Sleepers. (Bien qu’il s’agisse en anglais des voitures couchettes). Tout s’est endormi comme dans le conte. Nous entrons dans un songe comme par effraction, impression qu’accentuent les bords estompés des tirages dus à la délicate technique de la ziatypie. Au contraire des créatures hurlantes des films d’horreur, ces ruines de vivants gueule bée nous rappellent à notre propre fin.

 

Vanités. Cette œuvre s’inscrit dans une continuité dynamique, des danses macabres médiévales à Ligier Richier, dont le transi tend son cœur au ciel, jusqu’aux tableaux de genre de l’époque moderne et même à l’emploi mémoriel de la photo que l’on retrouve chez Boltanski, par exemple. Contraste aussi pour un pays tendu entre la philosophie de l’impermanence des choses et celle du système de castes et de l’équilibre du monde, supposé immuable.

 

Silence ou presque. Ces animaux rugissant d’une voix depuis longtemps éteinte sont autant de manifestation du surmoi, R. Pujade écrit encore : « le maharadja Pragmalji avait entassé vers la fin du 19ème siècle les trophées naturalisés de ses captures de chasse qui représentaient sans doute pour lui les avatars de ses vies antérieures ou les figures de ses réincarnations possibles ». On peut aussi y retrouver nos animaux familiers de l’héraldique, les totems, qui incarnaient les qualités de leur propriétaire.

 

Portraits situation.

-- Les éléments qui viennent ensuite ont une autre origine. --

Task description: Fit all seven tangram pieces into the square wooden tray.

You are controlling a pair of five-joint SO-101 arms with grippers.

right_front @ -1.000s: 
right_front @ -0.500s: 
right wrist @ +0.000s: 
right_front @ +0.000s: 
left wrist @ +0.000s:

Bien que les humains soient rarement représentés (voyez cependant la mise en abime du portrait peint d’un prince), la présence du photographe nous permet de nous envisager nous-mêmes déambulant dans ce qui incarna le faste et dont ne reste que l’hébétude, celle de l’homme à la tête d’hippopotame (plus exactement qui pose à côté d’une tête d’hippopotame).

 

La vanité déjouée, c’est ce qui nous permet de voir par l’œil du voisin ce que nous ne savons pas voir. Et c’est aussi l’intérêt de l’art de permettre, sinon un commentaire, du moins une divagation pour vous parler d’un artiste absent, non par vanité mais par contrainte.